[Plugin] Nvidia-Driver


ich777

Recommended Posts

54 minutes ago, ConnerVT said:

 

Why would you think a Nvidia driver would be used to utilize a AMD GPU?

Because I know just enough to be dangerous and don't recall who makes which GPUs. My bad. I used to obsess over this stuff, but I've got too many other priorities in life to worry about keeping up. Now I just dabble when I can.

 

Tucks tail and scurries away

  • Like 1
Link to comment
9 hours ago, TealNerd said:

The diag from the other thread was with legacy and no pcie options

I see that the driver is loaded for the device:

01:00.0 VGA compatible controller [0300]: NVIDIA Corporation GA104GL [RTX A4000] [10de:24b0] (rev a1)
    Subsystem: Dell GA104GL [RTX A4000] [1028:14ad]
    Kernel driver in use: nvidia
    Kernel modules: nvidia_drm, nvidia

...but it still fails:

Jan 30 12:49:00 montero kernel: NVRM: GPU 0000:01:00.0: RmInitAdapter failed! (0x25:0x65:1457)
Jan 30 12:49:00 montero kernel: NVRM: GPU 0000:01:00.0: rm_init_adapter failed, device minor number 0

 

My last two recommendations are that you try to force the PCIe slot where the card is connected to PCIe Gen3 and that you disable C-States in your BIOS.

 

I have now a few users issues with AMD B-Series Chipset boards which are not working correctly, it seems to me that this is a bad implementation in the BIOS or some kind of hardware incompatibility issue.

Link to comment

Hello,

 

I have recently encountered an issue with this driver working with an old Geforce 970, i recently had this working for several days transcoding my media library all setup and working with no issue.

 

However today completely out of the blue (I hadn't been changing settings or fiddling with it) it stopped working, it is no longer recognised with your driver. 

 

System devices does show it

 

IOMMU group 16:[10de:13c2] 03:00.0 VGA compatible controller: NVIDIA Corporation GM204 [GeForce GTX 970] (rev a1)

 

The output from nvidia-smi - No devices found

 

Server has been rebooted and i have confirmed this isnt hardware (cables unplugged or lose, the fan is spinning on the GPU)

 

I am a unraid novice so please be gentle :P

 

Unraid version 6.11.5

And i was using the production branch of the Geforce driver

 

Thanks in advance

Link to comment

Getting the "no devices were found" but not sure when it started.  I know it used to work.

I have a quadro p2000.

Dug through this topic and found the solution from September:

On 9/23/2022 at 2:01 PM, ich777 said:

Please do the following (this is only necessary if you upgraded before I recompiled the driver):

  1. Open up a Unraid terminal and execute:
    rm -f /boot/config/plugins/nvidia-driver/packages/5.19.9/*
  2. Close the terminal
  3. Go to the Nvidia-Driver Plugin page
  4. Click on the button "Update & Download" (please wait until the download finished and the Done button is displayed)
  5. Reboot

 

But it didn't fix it.

Attaching diagnostics.  Would greatly appreciate any help.  Thank you so much.
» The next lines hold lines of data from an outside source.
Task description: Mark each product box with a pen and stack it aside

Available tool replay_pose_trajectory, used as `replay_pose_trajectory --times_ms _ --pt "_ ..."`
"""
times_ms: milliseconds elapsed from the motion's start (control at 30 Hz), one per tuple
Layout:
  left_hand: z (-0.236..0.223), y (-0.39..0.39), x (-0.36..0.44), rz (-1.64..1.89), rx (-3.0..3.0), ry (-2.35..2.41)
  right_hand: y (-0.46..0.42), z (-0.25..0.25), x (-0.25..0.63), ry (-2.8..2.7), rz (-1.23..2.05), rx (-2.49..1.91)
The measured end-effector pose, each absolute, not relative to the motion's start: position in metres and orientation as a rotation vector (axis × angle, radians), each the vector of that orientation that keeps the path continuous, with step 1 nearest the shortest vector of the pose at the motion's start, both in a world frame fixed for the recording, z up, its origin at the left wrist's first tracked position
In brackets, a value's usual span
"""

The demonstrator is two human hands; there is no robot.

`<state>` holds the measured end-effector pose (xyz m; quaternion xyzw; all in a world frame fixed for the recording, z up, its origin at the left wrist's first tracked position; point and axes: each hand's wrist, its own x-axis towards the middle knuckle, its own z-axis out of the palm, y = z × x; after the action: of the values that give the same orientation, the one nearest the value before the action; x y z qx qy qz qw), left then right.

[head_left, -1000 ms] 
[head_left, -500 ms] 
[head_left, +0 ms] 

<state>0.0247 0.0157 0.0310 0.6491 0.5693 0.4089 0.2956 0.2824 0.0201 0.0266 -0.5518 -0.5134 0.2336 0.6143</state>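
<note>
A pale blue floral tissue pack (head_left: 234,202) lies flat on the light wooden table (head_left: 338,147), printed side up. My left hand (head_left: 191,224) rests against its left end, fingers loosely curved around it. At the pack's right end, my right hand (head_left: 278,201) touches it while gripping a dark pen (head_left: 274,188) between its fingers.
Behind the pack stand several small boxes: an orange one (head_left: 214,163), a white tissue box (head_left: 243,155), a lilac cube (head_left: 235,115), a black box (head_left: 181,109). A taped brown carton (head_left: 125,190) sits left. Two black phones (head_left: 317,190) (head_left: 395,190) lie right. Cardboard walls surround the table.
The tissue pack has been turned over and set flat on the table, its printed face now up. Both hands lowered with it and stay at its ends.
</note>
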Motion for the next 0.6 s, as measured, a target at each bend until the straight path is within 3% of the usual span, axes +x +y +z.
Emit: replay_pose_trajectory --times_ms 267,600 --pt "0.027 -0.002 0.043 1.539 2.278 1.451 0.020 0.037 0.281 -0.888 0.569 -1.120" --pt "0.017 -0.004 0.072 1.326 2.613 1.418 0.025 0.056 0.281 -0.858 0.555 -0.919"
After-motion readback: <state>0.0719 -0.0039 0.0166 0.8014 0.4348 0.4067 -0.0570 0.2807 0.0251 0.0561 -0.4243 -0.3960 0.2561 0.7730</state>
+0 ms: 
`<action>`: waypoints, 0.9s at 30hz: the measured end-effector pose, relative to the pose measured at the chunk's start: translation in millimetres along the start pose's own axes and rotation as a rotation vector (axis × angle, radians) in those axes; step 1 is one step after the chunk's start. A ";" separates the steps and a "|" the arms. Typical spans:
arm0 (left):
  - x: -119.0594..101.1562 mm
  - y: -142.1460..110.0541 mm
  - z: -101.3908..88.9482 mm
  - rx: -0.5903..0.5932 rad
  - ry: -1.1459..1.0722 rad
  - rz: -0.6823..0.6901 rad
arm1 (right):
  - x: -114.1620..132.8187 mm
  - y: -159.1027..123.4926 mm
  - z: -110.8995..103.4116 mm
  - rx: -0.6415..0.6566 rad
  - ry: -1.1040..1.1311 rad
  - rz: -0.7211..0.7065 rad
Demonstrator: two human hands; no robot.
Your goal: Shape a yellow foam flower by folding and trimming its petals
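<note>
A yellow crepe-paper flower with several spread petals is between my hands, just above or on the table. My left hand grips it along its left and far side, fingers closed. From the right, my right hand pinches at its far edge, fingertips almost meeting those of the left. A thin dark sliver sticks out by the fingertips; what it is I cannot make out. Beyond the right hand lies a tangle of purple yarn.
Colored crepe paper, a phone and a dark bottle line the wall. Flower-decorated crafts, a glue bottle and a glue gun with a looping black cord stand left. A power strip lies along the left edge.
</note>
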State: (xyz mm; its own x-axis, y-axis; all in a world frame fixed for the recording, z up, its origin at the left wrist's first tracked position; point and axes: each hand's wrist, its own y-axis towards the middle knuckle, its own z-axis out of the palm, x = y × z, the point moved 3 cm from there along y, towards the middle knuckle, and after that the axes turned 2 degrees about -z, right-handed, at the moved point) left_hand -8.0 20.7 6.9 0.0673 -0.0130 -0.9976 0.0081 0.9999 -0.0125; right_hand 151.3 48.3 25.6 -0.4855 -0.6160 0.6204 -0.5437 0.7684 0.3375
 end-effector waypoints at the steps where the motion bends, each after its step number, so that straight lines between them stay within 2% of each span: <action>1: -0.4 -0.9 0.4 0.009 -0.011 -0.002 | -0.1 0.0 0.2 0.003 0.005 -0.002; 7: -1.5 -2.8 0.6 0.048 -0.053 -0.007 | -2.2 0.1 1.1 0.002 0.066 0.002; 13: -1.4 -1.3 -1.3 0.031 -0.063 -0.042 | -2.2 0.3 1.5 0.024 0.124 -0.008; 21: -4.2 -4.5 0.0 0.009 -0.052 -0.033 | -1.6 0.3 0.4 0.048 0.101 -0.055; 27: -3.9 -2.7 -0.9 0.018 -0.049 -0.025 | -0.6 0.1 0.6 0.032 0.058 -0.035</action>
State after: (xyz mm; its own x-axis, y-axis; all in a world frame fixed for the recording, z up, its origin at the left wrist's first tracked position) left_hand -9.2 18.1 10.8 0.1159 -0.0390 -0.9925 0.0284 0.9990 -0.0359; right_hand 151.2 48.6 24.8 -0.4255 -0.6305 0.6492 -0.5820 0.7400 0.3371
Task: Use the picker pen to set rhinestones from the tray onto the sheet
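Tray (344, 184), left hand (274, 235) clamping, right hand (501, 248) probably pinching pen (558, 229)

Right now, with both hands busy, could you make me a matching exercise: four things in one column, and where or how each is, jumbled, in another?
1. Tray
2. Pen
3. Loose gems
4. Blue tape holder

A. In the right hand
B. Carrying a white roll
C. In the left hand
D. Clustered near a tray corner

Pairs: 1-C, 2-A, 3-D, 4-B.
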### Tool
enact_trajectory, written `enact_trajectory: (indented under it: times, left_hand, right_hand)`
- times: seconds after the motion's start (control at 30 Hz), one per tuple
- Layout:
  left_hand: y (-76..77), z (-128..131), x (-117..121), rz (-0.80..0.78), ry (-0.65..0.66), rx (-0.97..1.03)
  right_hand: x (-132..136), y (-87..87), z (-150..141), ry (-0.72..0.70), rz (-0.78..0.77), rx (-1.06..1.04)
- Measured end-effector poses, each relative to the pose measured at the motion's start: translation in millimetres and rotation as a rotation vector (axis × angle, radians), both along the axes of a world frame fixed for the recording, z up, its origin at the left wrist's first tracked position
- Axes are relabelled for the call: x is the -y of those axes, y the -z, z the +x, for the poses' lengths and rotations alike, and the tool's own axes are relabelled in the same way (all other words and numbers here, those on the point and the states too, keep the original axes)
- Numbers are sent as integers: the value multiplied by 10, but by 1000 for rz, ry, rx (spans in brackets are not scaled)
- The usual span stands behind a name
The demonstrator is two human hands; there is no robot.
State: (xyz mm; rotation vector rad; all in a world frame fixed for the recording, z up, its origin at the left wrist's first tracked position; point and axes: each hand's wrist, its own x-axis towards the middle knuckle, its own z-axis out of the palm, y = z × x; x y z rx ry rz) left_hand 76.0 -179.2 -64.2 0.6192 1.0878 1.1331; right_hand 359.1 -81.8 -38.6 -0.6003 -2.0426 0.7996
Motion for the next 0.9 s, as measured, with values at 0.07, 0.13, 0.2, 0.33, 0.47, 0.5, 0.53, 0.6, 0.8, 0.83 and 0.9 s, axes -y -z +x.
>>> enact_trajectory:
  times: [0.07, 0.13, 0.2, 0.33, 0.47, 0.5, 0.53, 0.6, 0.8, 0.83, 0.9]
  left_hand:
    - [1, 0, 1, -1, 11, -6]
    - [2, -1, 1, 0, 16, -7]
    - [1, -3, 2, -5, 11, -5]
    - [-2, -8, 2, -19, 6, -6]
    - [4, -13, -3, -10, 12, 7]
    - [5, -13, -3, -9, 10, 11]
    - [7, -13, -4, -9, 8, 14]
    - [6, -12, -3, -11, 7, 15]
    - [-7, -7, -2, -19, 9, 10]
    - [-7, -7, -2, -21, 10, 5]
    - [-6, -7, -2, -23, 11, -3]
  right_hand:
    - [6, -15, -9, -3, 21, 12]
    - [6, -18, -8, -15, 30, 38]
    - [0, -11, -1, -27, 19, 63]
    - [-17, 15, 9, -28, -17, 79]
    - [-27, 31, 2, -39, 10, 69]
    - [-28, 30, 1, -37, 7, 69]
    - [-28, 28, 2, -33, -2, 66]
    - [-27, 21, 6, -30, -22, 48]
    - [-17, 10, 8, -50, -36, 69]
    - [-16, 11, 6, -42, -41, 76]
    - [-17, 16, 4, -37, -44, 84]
tower-diagnostics-20230201-0906.zip

Link to comment
1 hour ago, ich777 said:

Please try this:

  1. Uninstall GPU-Statistics
  2. Reboot
  3. In your BIOS enable above 4G Decoding and Resizable BAR Support

 

See if the issue is fixed.

This worked. Thank you!

Quick question.  Can I reinstall the GPU-Statistics?

I did have to make one other change in my BIOS and I'll record that here in case anyone else runs into this.
Original problem: nvidia quadro p2000 stopped showing up in Nvidia Driver. "no devices were found"

After following @ich777 instructions (quoted above) unraid would not boot.

What I discovered is that by enabling Resizable BAR Support it would change boot mode to UEFI instead of legacy.  I found this post that explained that I needed to turn off Secure Boot and I also needed to go into the USB drive and remove the hyphen from the EFI- folder.  Once I did those 2 things, it booted back up and the graphics card was recognized.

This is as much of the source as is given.